The masses of algae also cast the seabed into deep gloom,
blocking out up to 95 percent of the sunlight on which the
seagrass and kelp rely for energy. Almost all the kelp forests and
the seagrass meadows died within a few years. In the 1950s, there
were 10,000 sq. km (3,860 sq. miles) of kelp forests. By 1992,
there were just 50 sq. km (19.3 sq. miles), making a loss of
99.5 percent. With the kelp and seagrass went all the many
animals that relied on them – all the amphipods, the shrimp,
the crabs, and the fish. And as these animals went, so the
commercial fish, already reduced by overfishing, dwindled
almost to nothing, ruining the livelihoods of millions of Black
Sea fishermen. A huge area of the Black Sea became a dead zone.
The second wave
With the Black Sea ecosystem already weak, another, and even
more devastating, attack occurred as the invasive comb jellyfish
Mnemiopsis leidyi multiplied to an astonishing degree and
mopped up any survivors (see pages 224–225). It was not just
the wildlife and fishermen that suffered. Tourism plummeted,
too, put off by the smelly sea, and the fact that it was necessary
to shower after swimming to avoid the risk of disease. Many
people around the Black Sea stared poverty in the face. In 1998,
British born oceanographer Laurence Mee declared sadly,
‘The Black Sea is really facing an environmental catastrophe.
It is very unusual for scientists to use the word catastrophe. The
word is not used lightly.’
Mee orchestrated a campaign to get all the Black Sea countries
to come together in a last-ditch effort to save the Black Sea.
The Black Sea Environment Program, funded by the United
Nations, the European Union, and the World Bank, as well
as the Black Sea countries, was a pioneering example of
multinational cooperation. But in the end, the reason the
Black Sea is now showing real signs of recovery is down to
two remarkable strokes of luck.
Fortune’s favours
The first piece of luck was the political upheaval of the early
1990s. As the communist regimes of countries along the Danube
and the Dnieper collapsed, so too did the farm programmes that
supplied farmers with fertilizers and created gigantic manureproducing
animal farms. Although it brought hardship to
farmers who could not afford to fertilize their crops, the nutrient
influx into the Black Sea plummeted. The dead zone shrank, and
seabed communities began to show small signs of recovery. By
2002, limited bivalve communities could be seen on the gravel
of the seabed. By 2006, seaweeds were beginning to grow well.

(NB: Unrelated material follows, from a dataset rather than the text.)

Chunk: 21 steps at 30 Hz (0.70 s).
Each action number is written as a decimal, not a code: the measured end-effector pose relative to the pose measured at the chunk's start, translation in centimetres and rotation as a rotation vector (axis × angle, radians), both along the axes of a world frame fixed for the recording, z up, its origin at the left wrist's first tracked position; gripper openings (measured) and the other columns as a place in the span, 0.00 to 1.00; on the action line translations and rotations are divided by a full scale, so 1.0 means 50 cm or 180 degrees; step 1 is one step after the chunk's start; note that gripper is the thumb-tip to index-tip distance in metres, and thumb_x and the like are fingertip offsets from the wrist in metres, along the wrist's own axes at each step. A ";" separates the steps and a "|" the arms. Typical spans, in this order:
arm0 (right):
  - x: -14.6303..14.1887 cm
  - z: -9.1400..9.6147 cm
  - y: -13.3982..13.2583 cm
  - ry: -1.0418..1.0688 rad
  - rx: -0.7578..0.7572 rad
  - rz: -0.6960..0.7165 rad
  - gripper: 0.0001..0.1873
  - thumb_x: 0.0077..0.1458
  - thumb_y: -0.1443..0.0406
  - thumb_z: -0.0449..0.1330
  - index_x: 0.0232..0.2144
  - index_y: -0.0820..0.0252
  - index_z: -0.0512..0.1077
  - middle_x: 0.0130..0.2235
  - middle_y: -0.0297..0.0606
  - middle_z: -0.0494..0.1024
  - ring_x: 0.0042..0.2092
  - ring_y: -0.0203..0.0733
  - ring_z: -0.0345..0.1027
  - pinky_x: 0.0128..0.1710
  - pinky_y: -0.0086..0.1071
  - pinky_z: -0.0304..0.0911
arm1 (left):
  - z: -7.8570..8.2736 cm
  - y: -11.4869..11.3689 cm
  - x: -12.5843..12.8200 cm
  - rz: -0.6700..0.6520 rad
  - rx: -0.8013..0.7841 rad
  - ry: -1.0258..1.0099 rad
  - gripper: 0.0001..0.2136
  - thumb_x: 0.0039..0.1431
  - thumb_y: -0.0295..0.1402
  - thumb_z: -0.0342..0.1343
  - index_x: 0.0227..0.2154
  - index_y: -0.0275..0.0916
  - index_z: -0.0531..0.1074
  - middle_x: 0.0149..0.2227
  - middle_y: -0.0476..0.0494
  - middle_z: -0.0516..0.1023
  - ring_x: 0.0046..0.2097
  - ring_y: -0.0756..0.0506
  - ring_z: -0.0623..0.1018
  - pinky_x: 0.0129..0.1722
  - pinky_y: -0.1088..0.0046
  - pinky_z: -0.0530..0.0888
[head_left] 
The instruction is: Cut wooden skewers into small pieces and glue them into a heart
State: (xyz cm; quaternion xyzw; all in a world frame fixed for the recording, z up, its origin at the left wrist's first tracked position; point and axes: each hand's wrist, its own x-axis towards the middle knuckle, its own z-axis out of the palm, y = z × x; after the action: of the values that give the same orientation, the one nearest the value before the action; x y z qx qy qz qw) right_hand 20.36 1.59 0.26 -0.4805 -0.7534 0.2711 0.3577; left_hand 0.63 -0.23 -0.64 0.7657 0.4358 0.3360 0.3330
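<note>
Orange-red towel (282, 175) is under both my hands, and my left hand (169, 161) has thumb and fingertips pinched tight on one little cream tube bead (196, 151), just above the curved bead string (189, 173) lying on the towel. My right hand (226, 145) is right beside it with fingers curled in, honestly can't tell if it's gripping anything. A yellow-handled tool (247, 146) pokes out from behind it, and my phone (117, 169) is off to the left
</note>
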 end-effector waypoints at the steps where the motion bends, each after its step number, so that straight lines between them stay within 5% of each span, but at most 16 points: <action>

The second stroke of luck was the arrival of a second comb
jellyfish invader in 1997, Beroe ovata, which instead of preying
on fish fry and zooplankton ate the notorious comb jellyfish
M. leidyi. Anchovy numbers are now partially recovered, and
Black Sea turbot, bonito, and even mackerel are being caught
again. But it could all prove to be a false dawn. Scientists
warn that recovery will not continue unless fishing is severely
curtailed to avoid the knock-on effect through the food chain
that impairs the seabed communities. Moreover, the coast is
seeing a construction boom as tourism returns. And the massive
oil reserves of central Asia and the demand for oil in the West
have turned the Black Sea into a major conduit for oil supply. In
November 2007, a major oil spill in the Kerch Strait devastated
local bird life in what was described as the worst ecological
disaster in Russia since Chernobyl in 1986.